En tant que consultant, le même Peter Hartz avait également inspiré la réforme du marché du travail, que le gouvernement persiste à vouloir faire passer en dépit d’une forte résistance de la rue. C’est notamment le volet concernant l’alignement des indemnités de chômage de longue durée sur les allocations de l’aide sociale, appelé "loi Hartz IV", qui a servi de catalyseur à la colère populaire, surtout dans les Länder de l’Est. A Leipzig, Berlin ou Magdebourg, des "manifestations du lundi" ont lieu, en référence à celles qui ont précipité la chute du régime communiste de la RDA en 1989.

Lundi 23 août, on a compté un total d’environ 70 000 manifestants, dont 12 000 à Berlin, contre 90 000 la semaine précédente (dont 15 000 à Berlin). En conséquence, Der Spiegel parle d’un "reflux de la vague de protestation". Quant au gouvernement, il s’engage... à faire plus de pédagogie : son porte-parole "a annoncé la publication d’autres pages de communication dans la presse régionale en Brandebourg, Saxe et Saxe-Anhalt", rapporte le magazine sur son site Internet.
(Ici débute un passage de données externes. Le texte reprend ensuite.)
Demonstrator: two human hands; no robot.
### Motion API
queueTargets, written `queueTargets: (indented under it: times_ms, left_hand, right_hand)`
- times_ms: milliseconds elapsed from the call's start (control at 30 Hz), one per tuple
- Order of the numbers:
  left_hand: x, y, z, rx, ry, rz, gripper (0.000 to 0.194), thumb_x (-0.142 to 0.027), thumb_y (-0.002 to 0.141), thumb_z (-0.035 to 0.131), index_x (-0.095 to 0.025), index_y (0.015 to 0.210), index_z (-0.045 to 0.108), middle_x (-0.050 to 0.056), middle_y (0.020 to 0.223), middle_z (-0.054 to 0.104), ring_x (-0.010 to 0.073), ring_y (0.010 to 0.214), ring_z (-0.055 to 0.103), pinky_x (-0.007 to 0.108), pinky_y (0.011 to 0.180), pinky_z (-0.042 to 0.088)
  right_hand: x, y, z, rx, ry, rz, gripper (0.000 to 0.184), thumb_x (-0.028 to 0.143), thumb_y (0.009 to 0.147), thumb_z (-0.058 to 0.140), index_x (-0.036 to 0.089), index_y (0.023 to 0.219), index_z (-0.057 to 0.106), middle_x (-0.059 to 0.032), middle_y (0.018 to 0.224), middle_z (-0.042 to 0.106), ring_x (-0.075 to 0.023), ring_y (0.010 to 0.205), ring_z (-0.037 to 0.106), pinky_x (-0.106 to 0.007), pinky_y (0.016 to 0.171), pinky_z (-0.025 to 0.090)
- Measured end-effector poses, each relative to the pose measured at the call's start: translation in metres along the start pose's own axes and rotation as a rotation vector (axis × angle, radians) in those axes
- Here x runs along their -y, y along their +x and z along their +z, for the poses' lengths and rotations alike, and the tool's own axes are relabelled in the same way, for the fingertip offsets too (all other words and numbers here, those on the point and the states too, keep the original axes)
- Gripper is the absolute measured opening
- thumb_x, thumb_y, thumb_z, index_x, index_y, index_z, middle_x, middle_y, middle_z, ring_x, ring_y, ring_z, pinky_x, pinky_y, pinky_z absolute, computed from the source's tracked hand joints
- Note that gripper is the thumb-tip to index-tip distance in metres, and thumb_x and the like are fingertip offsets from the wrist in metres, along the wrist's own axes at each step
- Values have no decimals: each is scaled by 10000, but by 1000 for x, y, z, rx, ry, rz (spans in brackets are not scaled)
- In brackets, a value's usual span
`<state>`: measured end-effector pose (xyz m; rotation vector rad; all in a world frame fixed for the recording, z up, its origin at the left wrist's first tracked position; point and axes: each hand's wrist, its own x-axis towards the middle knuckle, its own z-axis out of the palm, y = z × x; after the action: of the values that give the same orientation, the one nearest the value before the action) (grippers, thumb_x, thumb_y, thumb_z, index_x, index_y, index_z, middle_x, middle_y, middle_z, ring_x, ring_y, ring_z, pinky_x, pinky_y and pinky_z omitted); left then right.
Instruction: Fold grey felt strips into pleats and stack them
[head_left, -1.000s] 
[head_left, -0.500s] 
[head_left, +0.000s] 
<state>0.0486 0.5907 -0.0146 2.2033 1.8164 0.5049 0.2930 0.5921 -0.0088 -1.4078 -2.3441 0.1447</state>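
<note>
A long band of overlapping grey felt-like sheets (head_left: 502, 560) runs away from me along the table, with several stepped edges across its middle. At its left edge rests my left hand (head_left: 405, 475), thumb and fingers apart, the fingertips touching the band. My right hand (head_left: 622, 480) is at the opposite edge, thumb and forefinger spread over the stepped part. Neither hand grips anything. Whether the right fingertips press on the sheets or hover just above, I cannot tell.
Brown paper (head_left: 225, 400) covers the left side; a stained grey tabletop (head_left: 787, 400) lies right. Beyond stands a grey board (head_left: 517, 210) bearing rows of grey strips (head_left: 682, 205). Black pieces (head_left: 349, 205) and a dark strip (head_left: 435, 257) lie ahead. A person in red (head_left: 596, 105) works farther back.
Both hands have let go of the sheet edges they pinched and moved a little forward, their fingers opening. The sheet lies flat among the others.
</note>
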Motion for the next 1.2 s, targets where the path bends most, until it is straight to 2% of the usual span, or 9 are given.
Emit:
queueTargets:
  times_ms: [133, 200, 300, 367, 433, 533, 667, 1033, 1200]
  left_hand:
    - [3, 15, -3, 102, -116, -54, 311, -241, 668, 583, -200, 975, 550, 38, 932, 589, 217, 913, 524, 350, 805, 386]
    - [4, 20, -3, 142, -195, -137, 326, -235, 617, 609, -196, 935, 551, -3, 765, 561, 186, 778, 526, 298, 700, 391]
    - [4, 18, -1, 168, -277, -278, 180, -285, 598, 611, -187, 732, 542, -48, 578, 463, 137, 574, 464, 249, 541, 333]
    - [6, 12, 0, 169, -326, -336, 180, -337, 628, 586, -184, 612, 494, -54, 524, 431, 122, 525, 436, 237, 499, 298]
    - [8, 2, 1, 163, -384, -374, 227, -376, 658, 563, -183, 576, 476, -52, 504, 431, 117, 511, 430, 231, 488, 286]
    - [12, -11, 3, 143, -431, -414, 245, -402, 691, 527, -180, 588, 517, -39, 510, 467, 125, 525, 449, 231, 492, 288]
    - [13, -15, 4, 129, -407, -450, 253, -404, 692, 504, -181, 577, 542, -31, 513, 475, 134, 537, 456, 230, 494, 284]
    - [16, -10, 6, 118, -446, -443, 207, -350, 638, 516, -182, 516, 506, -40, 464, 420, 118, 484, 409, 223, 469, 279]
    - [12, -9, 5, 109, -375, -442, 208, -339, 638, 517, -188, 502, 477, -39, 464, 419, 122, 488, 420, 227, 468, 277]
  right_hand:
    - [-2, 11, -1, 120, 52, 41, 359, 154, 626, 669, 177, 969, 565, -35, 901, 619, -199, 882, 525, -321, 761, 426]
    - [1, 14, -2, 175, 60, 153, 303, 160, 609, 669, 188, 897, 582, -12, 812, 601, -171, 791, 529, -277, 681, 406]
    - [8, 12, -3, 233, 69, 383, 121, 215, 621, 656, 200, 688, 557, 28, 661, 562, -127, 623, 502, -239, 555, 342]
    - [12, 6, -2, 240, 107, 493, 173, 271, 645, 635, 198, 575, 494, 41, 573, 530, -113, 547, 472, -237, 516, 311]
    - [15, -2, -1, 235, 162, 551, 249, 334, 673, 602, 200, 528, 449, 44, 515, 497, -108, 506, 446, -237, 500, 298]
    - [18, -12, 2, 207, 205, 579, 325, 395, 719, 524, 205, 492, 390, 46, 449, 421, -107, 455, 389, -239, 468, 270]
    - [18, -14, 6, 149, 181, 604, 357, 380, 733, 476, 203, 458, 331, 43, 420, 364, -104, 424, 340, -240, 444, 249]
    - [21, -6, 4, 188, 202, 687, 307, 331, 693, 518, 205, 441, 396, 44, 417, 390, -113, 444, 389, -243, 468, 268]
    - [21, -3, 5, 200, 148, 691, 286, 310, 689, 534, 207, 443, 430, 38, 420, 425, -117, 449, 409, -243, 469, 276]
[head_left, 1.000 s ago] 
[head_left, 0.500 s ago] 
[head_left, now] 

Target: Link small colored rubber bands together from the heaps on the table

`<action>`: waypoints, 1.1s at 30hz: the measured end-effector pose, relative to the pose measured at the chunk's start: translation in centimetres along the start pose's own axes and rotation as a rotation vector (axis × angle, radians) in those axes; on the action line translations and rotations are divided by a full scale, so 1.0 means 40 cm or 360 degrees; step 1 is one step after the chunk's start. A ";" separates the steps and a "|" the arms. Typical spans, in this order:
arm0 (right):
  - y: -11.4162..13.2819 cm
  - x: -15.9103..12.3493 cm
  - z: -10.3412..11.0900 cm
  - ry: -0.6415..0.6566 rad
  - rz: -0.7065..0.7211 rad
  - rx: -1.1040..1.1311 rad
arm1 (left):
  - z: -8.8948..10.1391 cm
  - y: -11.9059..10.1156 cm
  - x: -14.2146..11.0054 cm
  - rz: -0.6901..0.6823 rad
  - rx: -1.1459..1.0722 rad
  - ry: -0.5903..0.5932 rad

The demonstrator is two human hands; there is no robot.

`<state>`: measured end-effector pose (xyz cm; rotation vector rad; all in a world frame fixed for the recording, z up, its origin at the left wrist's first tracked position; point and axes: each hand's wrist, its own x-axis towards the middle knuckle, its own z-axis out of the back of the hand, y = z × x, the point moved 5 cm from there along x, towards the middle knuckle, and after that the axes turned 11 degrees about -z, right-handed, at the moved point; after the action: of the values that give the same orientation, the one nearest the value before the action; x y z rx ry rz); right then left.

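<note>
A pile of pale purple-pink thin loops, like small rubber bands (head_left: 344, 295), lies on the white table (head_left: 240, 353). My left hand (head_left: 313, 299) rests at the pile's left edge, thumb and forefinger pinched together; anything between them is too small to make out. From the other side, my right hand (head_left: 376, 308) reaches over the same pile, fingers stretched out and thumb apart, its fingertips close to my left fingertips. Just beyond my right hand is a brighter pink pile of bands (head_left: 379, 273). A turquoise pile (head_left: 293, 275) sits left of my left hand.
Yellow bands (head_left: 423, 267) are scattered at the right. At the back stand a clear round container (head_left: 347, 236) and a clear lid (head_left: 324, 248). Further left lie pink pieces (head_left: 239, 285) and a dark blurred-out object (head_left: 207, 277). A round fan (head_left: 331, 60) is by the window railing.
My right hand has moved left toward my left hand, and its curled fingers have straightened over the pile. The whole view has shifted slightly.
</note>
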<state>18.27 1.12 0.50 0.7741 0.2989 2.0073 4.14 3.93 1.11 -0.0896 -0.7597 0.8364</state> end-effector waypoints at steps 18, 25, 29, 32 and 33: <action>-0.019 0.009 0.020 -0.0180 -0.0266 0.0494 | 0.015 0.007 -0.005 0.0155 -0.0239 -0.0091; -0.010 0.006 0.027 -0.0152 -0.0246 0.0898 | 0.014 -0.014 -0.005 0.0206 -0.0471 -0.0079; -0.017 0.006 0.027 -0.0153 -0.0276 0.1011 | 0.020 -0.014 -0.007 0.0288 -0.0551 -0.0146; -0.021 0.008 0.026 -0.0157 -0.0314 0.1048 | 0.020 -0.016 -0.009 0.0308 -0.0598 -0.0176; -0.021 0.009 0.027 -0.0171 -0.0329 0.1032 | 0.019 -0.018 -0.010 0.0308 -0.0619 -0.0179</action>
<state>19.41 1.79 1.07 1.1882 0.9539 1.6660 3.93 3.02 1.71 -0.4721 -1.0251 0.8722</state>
Lundi prochain, l’ancien leader social-démocrate Oskar Lafontaine prendra la parole devant les manifestants à Leipzig. Sa fronde contre Gerhard Schröder pourrait à terme entraîner une scission du SPD. Die Welt annonce dans un scoop que Lafontaine a rencontré le numéro un du syndicat IG-Metall, Jürgen Peters, pour évaluer lors de cet "entretien secret" les chances de réussite d’un nouveau parti de gauche.

Pendant ce temps, "la pauvreté et les inégalités sociales augmentent" en Allemagne, titre la Frankfurter Rundschau. Selon une nouvelle statistique publiée par l’Institut allemand pour la recherche économique (DIW), 12 % des Allemands sont considérés comme pauvres parce qu’ils disposent de moins de 50 % du revenu moyen dans le pays. Ce taux était de 11 % il y a encore un an. Et "ces données ne tiennent même pas compte des changements dans l’assurance maladie et dans le système des retraites, ni de la réforme des indemnités de chômage", précise le quotidien.